• _Problem description_
Take the data and return it in full. Change nothing.

• _Given information_
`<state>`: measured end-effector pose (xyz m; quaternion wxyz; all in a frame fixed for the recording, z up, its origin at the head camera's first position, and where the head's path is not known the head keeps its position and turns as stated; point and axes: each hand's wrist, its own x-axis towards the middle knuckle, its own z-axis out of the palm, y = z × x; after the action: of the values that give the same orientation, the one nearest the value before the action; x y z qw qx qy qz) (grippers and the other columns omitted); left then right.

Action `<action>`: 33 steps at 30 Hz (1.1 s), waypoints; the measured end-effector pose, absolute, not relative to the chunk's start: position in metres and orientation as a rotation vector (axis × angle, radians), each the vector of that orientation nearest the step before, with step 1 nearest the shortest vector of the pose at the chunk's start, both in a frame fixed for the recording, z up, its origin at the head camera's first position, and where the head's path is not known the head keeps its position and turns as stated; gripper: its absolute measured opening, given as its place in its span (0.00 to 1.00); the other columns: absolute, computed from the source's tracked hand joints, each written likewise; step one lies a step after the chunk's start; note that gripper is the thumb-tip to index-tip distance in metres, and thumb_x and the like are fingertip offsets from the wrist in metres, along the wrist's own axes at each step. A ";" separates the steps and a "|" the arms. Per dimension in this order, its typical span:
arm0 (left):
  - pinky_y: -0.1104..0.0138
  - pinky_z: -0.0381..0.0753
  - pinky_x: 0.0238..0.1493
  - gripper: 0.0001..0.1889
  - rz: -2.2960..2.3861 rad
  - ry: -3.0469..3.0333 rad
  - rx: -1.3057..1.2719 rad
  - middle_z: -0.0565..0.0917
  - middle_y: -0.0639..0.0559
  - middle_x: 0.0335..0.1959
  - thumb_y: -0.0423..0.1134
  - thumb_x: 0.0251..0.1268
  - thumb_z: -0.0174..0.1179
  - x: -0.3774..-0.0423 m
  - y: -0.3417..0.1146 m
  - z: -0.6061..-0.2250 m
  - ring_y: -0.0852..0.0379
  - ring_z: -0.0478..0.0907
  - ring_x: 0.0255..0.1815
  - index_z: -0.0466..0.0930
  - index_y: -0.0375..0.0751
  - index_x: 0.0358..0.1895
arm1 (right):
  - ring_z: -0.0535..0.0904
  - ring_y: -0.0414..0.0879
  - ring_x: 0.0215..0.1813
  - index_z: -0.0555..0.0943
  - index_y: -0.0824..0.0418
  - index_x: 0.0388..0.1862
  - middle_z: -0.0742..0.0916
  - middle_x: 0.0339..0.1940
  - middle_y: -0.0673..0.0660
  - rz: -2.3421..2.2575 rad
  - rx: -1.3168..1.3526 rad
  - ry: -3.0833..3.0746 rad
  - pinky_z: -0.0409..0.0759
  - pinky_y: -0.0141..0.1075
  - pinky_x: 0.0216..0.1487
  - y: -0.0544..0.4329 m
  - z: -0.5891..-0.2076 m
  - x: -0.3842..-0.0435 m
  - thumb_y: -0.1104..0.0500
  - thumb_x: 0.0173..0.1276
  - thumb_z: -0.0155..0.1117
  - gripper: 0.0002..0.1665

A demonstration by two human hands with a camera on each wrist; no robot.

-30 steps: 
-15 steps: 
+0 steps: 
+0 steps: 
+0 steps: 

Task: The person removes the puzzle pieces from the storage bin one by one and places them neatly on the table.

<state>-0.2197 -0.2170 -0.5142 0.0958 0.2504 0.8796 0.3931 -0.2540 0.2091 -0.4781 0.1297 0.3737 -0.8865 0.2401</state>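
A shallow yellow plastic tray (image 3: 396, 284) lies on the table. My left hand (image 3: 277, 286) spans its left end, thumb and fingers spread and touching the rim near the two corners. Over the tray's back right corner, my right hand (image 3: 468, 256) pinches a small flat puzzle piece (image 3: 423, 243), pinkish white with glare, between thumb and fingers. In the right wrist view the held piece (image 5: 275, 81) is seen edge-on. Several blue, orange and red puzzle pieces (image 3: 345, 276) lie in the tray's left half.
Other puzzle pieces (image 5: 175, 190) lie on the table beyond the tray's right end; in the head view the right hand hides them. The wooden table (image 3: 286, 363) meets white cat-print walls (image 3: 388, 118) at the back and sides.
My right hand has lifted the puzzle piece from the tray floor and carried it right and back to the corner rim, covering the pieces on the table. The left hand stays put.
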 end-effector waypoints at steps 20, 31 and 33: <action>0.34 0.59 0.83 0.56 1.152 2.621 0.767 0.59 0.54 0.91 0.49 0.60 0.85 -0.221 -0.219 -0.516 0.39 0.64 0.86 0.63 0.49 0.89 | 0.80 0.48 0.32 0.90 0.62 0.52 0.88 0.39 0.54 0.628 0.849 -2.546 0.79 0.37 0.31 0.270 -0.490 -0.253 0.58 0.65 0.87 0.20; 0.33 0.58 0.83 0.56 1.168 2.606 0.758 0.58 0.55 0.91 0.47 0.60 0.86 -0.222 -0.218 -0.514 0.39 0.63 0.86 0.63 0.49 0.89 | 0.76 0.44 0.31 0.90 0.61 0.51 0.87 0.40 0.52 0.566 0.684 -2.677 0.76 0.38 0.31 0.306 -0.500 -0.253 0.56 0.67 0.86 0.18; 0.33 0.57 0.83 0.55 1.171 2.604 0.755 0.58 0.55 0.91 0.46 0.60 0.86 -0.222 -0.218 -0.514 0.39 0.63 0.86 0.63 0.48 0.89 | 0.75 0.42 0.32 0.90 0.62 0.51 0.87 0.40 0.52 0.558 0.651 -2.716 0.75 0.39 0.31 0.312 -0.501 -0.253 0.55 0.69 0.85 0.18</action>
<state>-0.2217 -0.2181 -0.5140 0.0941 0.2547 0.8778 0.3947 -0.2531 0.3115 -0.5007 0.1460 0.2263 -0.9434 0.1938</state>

• _Reply to the exercise_
`<state>`: measured end-effector pose (xyz m; quaternion wxyz; all in a frame fixed for the recording, z up, its origin at the head camera's first position, and where the head's path is not known the head keeps its position and turns as stated; point and axes: each hand's wrist, its own x-axis towards the middle knuckle, its own z-axis out of the palm, y = z × x; after the action: of the values that give the same orientation, the one nearest the value before the action; x y z qw qx qy qz) (grippers and the other columns omitted); left then right.

Action `<action>`: 33 steps at 30 Hz (1.1 s), waypoints; the measured end-effector pose, absolute, not relative to the chunk's start: position in metres and orientation as a rotation vector (axis × angle, radians), each the vector of that orientation nearest the step before, with step 1 nearest the shortest vector of the pose at the chunk's start, both in a frame fixed for the recording, z up, its origin at the head camera's first position, and where the head's path is not known the head keeps its position and turns as stated; gripper: its absolute measured opening, given as its place in its span (0.00 to 1.00); the other columns: absolute, computed from the source's tracked hand joints, each written likewise; step one lies a step after the chunk's start; note that gripper is the thumb-tip to index-tip distance in metres, and thumb_x and the like are fingertip offsets from the wrist in metres, along the wrist's own axes at each step. A ";" separates the steps and a "|" the arms. Per dimension in this order, its typical span:
arm0 (left):
  - pinky_y: -0.1104..0.0138
  - pinky_z: -0.0381..0.0753
  - pinky_x: 0.0238..0.1493
  - gripper: 0.0001..0.1889
  - rz: -2.2960..2.3861 rad
  - ry: -3.0469..3.0333 rad
  - rx: -1.3057..1.2719 rad
  - middle_z: -0.0565..0.0917
  - middle_y: -0.0639..0.0559
  - middle_x: 0.0335..0.1959
  - thumb_y: -0.0423..0.1134
  - thumb_x: 0.0251..0.1268
  - thumb_z: -0.0174..0.1179
  - x: -0.3774..-0.0423 m
  - y: -0.3417..0.1146 m
  - z: -0.6061..-0.2250 m
  - ring_y: -0.0852..0.0379
  - ring_z: -0.0478..0.0907
  - ring_x: 0.0255..0.1815
  - index_z: -0.0466..0.0930
  - index_y: -0.0375..0.0751
  - index_x: 0.0358..0.1895
arm1 (right):
  - ring_z: -0.0535..0.0904
  - ring_y: -0.0414..0.0879
  - ring_x: 0.0215..0.1813
  - index_z: -0.0555..0.0943
  - index_y: -0.0824..0.0418
  - index_x: 0.0388..0.1862
  - middle_z: -0.0742..0.0916
  - middle_x: 0.0339..0.1940
  - middle_y: -0.0673..0.0660
  - rz: -2.3421..2.2575 rad
  - rx: -1.3168..1.3526 rad
  - ry: -3.0833..3.0746 rad
  - pinky_z: -0.0409..0.0759
  - pinky_y: -0.0141..0.1075
  - pinky_x: 0.0216..0.1487
  - y: -0.0544..0.4329 m
  - z: -0.5891..-0.2076 m
  - x: -0.3842..-0.0435 m
  - thumb_y: -0.1104..0.0500
  - thumb_x: 0.0173..0.1276
  - thumb_z: -0.0155..0.1117
  - gripper: 0.0002..0.1665

A demonstration by two human hands with a camera on each wrist; no robot.

-30 steps: 
-15 steps: 
+0 steps: 
+0 steps: 
+0 steps: 

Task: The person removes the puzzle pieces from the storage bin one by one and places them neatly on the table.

<state>-0.2197 -0.2170 -0.5142 0.0958 0.2504 0.8796 0.3931 -0.2540 0.2091 -0.4781 0.1297 0.3737 -0.8865 0.2401</state>
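A shallow yellow plastic tray (image 3: 396, 284) lies on the table. My left hand (image 3: 277, 286) spans its left end, thumb and fingers spread and touching the rim near the two corners. Over the tray's back right corner, my right hand (image 3: 468, 256) pinches a small flat puzzle piece (image 3: 423, 243), pinkish white with glare, between thumb and fingers. In the right wrist view the held piece (image 5: 275, 81) is seen edge-on. Several blue, orange and red puzzle pieces (image 3: 345, 276) lie in the tray's left half.
Other puzzle pieces (image 5: 175, 190) lie on the table beyond the tray's right end; in the head view the right hand hides them. The wooden table (image 3: 286, 363) meets white cat-print walls (image 3: 388, 118) at the back and sides.
My right hand has lifted the puzzle piece from the tray floor and carried it right and back to the corner rim, covering the pieces on the table. The left hand stays put.
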 end-effector waypoints at steps 20, 31 and 33: <action>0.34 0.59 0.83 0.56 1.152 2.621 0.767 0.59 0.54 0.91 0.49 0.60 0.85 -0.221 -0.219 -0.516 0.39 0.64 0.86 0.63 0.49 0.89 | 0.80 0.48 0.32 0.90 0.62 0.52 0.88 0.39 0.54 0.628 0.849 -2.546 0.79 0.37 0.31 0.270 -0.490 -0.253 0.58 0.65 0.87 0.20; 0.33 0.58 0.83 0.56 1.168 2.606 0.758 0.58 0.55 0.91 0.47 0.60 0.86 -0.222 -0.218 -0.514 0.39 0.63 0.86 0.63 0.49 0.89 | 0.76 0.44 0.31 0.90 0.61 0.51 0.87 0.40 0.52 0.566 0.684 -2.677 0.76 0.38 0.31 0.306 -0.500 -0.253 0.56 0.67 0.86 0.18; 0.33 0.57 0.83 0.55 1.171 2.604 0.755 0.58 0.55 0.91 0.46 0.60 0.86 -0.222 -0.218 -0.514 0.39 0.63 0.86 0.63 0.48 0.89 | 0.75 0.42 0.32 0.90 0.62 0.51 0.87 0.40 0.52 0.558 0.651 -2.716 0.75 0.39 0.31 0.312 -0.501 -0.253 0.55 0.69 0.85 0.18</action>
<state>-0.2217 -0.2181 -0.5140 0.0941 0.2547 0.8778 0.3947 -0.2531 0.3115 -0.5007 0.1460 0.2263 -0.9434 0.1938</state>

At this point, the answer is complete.